■ YOUR INSTRUCTIONS
Repeat only the lines below from the one containing "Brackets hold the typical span" through the one containing "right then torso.", inclusive, exactly as written.

■ THE RECORDS

((

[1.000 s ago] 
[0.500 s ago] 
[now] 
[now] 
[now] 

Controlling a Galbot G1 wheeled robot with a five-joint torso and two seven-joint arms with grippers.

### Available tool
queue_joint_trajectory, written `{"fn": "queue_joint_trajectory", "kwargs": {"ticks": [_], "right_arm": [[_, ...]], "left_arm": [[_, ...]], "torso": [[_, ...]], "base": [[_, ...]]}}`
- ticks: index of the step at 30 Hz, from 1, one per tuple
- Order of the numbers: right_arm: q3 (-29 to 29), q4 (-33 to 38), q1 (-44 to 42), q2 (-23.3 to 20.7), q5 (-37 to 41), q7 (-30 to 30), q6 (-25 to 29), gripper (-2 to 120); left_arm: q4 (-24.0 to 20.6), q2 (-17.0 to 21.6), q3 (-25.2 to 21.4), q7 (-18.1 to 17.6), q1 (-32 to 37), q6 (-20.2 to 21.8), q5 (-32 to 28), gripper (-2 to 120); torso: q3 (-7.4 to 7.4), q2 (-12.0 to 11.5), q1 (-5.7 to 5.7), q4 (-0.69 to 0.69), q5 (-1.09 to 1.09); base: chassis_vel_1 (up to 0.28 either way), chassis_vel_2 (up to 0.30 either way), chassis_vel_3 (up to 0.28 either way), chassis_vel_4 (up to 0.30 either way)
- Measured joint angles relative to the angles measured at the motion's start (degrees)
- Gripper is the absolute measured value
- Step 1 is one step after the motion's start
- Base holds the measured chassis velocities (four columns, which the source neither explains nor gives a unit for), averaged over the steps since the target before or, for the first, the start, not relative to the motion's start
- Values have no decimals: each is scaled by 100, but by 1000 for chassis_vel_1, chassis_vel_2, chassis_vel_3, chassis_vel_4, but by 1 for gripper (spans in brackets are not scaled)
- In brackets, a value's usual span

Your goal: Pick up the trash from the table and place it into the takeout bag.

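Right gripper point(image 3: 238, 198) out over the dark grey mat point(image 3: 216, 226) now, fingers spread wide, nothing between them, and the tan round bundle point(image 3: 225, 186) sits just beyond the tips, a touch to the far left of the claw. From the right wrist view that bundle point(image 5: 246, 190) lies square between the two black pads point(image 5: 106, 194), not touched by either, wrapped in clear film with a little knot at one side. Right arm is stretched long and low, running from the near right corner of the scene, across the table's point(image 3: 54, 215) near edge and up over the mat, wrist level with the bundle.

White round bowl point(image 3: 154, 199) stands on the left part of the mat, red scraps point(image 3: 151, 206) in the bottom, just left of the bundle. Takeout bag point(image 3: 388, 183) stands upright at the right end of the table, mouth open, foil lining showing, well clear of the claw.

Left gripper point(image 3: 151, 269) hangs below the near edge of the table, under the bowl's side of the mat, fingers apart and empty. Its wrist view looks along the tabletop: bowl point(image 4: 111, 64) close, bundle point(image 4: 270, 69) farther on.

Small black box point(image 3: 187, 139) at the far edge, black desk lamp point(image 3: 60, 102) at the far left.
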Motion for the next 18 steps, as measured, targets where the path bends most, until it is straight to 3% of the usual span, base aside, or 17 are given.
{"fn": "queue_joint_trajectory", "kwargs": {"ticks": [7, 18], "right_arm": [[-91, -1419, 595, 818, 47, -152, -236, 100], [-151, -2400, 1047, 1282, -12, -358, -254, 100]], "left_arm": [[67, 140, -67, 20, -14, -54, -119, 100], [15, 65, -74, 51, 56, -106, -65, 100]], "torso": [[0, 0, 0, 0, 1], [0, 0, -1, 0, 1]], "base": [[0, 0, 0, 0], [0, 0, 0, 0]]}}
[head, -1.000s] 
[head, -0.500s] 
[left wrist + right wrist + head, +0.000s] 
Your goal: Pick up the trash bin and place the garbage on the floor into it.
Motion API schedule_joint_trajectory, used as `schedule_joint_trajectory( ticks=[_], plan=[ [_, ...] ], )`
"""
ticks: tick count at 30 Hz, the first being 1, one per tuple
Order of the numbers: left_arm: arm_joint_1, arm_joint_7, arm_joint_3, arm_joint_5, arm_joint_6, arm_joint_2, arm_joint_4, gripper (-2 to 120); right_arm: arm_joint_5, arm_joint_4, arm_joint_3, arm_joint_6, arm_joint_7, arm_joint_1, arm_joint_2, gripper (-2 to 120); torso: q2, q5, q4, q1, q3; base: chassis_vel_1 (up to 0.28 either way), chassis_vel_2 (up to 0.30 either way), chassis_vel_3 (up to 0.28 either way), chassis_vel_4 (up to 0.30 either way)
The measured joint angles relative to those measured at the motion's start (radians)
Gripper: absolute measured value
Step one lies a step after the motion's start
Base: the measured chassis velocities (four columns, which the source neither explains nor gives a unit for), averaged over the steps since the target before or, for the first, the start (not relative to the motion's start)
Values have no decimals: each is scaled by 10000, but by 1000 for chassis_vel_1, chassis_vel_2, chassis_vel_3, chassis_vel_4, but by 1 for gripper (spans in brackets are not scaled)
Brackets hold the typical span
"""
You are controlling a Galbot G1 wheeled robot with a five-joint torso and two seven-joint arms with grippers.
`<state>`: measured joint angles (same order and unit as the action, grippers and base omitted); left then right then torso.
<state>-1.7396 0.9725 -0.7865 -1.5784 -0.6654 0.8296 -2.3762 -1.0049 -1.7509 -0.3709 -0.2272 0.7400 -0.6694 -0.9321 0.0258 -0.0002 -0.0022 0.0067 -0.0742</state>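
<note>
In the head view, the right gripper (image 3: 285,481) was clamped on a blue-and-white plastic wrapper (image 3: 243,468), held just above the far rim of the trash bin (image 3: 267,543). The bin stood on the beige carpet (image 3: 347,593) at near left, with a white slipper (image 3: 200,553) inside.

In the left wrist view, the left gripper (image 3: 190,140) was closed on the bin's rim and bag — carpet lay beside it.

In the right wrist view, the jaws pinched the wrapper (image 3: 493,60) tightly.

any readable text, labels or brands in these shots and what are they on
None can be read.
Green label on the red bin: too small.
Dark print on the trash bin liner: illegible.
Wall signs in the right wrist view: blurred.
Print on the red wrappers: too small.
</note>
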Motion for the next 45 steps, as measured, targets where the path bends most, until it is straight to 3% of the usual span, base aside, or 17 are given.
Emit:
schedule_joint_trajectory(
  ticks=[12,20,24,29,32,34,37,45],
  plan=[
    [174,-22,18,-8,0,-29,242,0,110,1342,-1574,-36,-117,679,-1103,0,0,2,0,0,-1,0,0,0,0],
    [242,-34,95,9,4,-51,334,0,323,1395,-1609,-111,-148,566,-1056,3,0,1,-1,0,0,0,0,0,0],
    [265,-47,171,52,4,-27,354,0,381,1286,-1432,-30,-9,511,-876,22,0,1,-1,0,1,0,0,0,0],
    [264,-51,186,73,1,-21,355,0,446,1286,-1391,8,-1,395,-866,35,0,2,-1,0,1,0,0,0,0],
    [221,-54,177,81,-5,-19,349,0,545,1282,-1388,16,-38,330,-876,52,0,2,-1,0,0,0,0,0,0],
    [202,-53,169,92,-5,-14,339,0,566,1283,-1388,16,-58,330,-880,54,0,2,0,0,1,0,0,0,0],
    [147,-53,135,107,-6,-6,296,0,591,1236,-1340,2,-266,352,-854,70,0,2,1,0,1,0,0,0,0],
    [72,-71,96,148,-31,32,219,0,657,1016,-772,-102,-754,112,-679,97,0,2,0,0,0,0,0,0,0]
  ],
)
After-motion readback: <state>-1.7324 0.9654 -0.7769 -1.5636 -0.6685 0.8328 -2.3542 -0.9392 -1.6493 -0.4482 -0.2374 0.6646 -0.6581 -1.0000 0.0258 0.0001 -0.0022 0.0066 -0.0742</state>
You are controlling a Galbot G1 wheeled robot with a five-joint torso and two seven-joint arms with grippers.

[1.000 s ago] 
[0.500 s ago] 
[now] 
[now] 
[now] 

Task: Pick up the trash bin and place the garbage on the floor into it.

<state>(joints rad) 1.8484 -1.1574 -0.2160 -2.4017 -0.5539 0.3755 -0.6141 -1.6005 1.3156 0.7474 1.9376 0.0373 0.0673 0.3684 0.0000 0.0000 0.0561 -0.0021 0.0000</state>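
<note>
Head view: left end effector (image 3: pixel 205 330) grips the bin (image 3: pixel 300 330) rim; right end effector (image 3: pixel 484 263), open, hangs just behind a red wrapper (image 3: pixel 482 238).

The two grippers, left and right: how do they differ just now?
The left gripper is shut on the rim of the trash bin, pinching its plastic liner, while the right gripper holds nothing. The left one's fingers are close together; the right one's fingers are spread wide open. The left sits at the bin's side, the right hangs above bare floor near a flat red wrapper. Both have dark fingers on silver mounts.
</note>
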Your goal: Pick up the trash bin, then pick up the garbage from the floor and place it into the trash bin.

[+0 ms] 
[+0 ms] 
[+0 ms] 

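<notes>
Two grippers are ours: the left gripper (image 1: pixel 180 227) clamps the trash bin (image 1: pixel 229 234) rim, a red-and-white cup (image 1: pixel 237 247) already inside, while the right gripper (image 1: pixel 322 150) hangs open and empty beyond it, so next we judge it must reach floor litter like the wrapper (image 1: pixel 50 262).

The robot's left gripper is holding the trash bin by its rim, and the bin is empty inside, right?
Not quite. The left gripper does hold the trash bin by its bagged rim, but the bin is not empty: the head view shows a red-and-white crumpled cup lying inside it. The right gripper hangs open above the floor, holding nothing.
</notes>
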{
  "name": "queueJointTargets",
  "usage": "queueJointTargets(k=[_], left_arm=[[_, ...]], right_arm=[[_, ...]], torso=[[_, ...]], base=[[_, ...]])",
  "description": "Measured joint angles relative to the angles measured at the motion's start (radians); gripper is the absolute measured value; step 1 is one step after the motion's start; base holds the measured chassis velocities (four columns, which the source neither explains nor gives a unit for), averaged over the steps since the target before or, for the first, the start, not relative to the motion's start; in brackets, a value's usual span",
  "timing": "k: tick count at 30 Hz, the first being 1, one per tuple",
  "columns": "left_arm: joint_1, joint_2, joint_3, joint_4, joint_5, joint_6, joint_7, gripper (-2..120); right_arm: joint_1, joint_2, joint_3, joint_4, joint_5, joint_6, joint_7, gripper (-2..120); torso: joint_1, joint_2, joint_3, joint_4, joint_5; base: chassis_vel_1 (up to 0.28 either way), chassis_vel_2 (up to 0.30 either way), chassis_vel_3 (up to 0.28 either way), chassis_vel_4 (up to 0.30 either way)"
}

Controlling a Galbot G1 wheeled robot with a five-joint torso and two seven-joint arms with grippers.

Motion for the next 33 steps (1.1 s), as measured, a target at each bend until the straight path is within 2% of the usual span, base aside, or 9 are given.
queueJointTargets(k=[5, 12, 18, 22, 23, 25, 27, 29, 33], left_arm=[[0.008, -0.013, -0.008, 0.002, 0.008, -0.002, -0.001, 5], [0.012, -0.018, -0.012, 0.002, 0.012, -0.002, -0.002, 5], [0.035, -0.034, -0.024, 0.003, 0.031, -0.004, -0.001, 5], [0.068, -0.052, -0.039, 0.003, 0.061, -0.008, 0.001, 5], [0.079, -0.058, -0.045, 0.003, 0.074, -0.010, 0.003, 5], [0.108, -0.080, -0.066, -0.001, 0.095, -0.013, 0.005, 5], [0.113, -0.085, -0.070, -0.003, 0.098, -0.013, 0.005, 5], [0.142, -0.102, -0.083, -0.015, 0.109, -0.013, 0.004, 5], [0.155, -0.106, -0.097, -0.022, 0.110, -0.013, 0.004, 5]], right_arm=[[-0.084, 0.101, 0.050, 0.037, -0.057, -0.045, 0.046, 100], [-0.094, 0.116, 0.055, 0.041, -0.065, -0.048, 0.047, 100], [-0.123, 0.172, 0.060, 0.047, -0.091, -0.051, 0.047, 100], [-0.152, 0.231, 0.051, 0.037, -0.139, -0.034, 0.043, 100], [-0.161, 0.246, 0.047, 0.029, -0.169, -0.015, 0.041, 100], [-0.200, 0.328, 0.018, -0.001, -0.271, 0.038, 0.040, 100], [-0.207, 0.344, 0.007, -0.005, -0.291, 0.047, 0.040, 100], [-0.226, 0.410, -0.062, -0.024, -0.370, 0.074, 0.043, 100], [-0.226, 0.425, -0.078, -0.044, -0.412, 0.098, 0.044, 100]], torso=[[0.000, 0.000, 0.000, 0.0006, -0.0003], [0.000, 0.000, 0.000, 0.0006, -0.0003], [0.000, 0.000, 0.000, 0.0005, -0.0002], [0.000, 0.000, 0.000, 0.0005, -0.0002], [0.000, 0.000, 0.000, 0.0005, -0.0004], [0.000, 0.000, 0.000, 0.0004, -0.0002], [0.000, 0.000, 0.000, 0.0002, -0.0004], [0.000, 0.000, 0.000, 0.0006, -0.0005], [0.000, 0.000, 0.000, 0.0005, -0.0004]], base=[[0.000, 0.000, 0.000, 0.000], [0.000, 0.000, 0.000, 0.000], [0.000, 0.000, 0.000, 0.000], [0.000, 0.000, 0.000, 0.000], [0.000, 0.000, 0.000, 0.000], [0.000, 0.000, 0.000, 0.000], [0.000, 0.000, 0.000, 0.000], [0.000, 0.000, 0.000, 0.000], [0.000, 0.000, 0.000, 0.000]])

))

■ THE ANSWER
Brackets hold the typical span
"""
You are controlling a Galbot G1 wheeled robot with a five-joint torso and two seven-joint arms with grippers.
`<state>`: measured joint angles (same order and unit as the action, grippers and base omitted); left then right then torso.

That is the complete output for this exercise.